Exercise directions
In the entries below, the lines from the one with "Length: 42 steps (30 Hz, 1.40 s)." through the one with "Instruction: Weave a" are to be copied exactly; both ends count.

Input records
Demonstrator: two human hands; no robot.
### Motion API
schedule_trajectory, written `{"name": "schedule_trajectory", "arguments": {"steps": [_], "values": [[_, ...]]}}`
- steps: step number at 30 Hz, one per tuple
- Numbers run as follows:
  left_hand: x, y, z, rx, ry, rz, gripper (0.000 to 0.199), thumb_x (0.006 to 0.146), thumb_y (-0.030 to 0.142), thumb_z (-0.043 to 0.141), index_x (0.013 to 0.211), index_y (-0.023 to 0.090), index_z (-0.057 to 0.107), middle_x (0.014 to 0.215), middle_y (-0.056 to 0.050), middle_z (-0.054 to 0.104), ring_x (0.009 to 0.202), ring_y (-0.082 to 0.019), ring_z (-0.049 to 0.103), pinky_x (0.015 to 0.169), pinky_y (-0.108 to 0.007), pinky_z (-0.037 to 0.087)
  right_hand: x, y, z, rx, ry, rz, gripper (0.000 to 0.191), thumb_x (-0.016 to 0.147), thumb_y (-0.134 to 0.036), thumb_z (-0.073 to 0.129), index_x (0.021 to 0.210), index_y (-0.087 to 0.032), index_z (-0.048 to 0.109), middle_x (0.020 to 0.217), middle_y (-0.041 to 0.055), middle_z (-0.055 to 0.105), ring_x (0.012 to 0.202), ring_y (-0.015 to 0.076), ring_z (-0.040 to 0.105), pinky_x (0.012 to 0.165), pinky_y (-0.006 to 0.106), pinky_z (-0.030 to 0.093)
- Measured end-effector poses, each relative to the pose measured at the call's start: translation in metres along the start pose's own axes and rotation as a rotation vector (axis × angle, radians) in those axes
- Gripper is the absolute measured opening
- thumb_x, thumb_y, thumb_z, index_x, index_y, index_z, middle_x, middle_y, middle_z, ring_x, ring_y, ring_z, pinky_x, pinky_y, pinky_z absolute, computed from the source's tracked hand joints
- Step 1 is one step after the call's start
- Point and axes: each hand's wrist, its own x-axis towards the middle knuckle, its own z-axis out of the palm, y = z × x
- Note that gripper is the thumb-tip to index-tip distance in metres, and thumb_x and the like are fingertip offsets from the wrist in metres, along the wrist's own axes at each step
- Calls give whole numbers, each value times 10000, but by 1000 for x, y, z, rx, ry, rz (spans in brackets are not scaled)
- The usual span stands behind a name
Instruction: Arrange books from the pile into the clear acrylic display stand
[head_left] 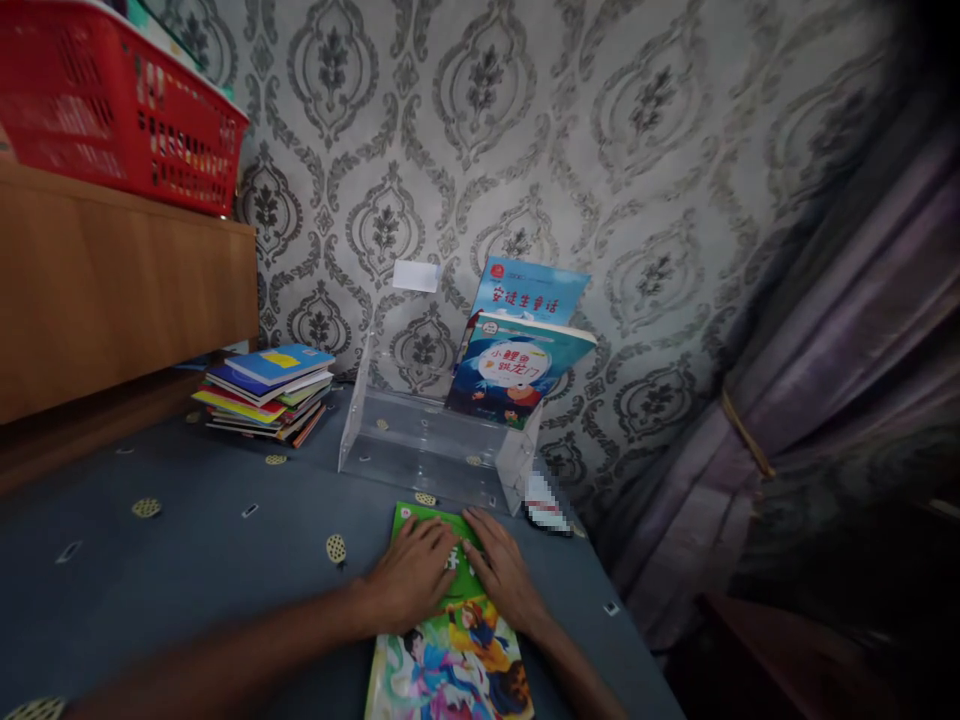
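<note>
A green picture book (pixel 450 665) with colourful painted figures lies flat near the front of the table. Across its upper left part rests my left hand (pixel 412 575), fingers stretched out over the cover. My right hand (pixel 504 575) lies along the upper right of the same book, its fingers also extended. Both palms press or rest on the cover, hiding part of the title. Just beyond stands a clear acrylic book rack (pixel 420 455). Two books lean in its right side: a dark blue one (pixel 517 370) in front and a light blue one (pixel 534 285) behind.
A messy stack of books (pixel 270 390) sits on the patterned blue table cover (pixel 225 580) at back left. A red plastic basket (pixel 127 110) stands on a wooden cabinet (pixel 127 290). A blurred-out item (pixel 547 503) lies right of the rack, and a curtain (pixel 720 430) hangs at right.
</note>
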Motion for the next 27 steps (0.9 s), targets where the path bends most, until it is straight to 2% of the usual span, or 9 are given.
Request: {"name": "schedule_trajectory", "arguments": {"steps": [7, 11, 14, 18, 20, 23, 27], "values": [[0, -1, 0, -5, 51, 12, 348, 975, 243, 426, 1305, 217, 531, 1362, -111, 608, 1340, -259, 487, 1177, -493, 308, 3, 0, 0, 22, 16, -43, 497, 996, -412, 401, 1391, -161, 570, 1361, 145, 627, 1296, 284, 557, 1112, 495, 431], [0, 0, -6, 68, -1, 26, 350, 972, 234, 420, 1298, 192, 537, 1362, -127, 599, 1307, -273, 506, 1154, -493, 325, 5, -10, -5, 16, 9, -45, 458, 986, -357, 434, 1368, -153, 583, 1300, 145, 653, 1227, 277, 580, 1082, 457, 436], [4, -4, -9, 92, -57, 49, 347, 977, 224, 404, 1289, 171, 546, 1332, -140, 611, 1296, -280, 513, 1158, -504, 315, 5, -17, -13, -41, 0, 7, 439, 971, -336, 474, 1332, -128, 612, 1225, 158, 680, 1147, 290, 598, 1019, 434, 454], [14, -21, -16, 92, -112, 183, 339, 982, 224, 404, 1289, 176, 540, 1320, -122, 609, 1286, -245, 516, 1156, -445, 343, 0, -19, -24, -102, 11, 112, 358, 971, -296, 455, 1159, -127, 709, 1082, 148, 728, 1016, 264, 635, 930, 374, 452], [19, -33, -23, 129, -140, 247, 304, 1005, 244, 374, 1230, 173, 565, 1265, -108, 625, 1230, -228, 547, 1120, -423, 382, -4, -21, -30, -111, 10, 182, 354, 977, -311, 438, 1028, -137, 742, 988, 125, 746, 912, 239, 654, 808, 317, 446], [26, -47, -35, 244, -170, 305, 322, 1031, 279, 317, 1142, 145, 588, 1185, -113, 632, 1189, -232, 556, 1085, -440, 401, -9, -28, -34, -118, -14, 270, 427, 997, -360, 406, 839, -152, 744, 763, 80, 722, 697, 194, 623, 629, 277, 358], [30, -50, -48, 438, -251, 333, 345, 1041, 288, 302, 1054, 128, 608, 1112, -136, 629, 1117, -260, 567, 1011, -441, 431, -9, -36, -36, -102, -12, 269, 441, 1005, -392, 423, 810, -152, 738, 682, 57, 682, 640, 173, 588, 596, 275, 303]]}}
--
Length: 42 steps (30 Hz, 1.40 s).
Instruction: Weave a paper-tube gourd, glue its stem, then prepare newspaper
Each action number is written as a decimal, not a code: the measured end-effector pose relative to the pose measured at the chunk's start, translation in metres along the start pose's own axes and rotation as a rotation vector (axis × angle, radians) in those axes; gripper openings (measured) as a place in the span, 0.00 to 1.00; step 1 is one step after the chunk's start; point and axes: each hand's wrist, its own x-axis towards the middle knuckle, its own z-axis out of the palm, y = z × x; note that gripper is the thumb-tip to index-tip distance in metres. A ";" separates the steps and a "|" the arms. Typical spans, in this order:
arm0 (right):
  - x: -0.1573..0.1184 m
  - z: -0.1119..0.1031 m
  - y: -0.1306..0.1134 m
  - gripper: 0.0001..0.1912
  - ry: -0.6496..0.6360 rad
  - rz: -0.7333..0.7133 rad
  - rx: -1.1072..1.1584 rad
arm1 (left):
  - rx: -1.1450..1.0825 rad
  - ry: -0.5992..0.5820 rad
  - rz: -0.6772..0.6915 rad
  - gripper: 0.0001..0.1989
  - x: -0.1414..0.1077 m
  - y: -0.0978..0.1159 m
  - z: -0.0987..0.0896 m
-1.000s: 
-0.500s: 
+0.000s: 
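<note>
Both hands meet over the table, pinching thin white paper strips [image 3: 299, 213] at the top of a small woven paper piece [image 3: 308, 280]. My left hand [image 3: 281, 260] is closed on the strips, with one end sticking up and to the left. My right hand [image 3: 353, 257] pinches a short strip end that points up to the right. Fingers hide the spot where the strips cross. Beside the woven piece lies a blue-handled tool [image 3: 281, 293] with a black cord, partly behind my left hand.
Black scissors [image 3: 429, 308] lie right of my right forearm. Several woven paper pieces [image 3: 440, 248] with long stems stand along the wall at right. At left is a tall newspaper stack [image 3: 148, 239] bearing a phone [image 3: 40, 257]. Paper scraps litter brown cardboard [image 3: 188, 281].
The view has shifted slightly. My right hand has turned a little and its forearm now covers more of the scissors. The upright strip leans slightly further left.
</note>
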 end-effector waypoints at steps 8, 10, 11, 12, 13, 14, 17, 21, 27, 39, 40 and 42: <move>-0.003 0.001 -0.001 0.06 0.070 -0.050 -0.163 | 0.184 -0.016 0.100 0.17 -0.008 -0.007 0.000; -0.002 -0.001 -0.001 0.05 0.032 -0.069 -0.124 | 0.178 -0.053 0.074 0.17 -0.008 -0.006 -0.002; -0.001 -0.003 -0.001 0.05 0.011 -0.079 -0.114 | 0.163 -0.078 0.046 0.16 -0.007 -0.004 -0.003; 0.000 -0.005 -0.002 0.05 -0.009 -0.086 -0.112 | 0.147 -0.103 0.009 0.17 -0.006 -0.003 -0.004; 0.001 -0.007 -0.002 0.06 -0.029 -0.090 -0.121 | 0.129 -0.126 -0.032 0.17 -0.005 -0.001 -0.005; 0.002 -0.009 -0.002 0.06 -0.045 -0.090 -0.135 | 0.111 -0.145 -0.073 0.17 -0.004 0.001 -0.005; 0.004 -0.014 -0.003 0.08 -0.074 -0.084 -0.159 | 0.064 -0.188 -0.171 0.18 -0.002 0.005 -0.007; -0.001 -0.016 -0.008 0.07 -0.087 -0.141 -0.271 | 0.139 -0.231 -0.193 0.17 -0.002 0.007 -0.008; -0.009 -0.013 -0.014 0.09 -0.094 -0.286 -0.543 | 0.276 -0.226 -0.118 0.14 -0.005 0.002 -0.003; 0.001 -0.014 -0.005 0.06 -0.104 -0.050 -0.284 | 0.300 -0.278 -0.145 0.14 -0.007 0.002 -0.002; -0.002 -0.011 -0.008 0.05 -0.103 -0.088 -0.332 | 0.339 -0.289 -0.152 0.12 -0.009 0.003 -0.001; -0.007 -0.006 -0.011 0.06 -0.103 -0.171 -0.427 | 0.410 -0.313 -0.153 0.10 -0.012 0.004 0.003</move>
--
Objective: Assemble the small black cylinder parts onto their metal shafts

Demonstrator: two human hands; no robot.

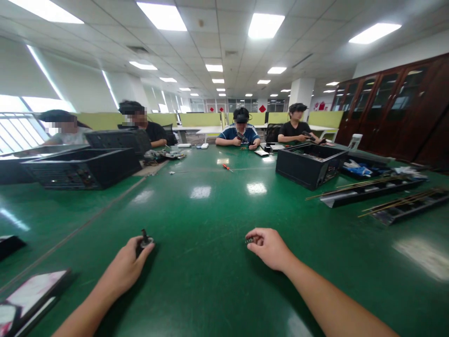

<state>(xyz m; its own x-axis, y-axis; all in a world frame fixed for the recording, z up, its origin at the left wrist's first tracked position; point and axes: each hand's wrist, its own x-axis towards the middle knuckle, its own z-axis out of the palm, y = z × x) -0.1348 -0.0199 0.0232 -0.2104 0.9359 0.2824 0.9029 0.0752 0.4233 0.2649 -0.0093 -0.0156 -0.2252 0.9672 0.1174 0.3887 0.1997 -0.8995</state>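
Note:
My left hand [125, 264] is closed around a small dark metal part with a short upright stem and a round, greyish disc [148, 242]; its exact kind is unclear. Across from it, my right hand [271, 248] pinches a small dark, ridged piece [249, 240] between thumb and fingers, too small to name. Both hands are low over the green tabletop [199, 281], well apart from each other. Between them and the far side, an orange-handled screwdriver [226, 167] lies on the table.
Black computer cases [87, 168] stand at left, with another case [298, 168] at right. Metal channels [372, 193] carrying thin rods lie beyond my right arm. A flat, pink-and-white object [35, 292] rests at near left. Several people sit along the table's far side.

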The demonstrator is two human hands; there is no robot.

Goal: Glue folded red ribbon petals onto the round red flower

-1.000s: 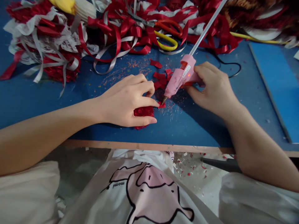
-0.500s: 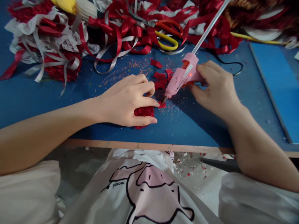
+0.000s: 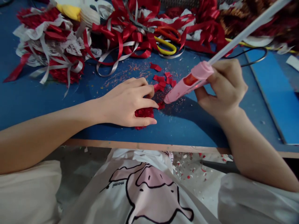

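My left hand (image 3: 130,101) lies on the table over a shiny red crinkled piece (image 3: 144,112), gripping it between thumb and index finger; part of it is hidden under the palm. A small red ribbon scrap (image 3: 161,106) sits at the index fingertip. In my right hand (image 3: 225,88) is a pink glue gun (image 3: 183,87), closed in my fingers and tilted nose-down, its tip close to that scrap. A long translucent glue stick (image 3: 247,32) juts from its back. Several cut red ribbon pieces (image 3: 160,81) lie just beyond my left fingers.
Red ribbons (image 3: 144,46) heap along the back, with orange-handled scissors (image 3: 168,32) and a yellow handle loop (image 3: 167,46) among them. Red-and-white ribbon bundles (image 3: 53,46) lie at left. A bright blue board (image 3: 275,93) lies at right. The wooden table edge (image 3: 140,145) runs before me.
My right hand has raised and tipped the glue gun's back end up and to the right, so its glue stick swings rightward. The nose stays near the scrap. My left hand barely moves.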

Written response
Length: 42 steps (30 Hz, 1.40 s).
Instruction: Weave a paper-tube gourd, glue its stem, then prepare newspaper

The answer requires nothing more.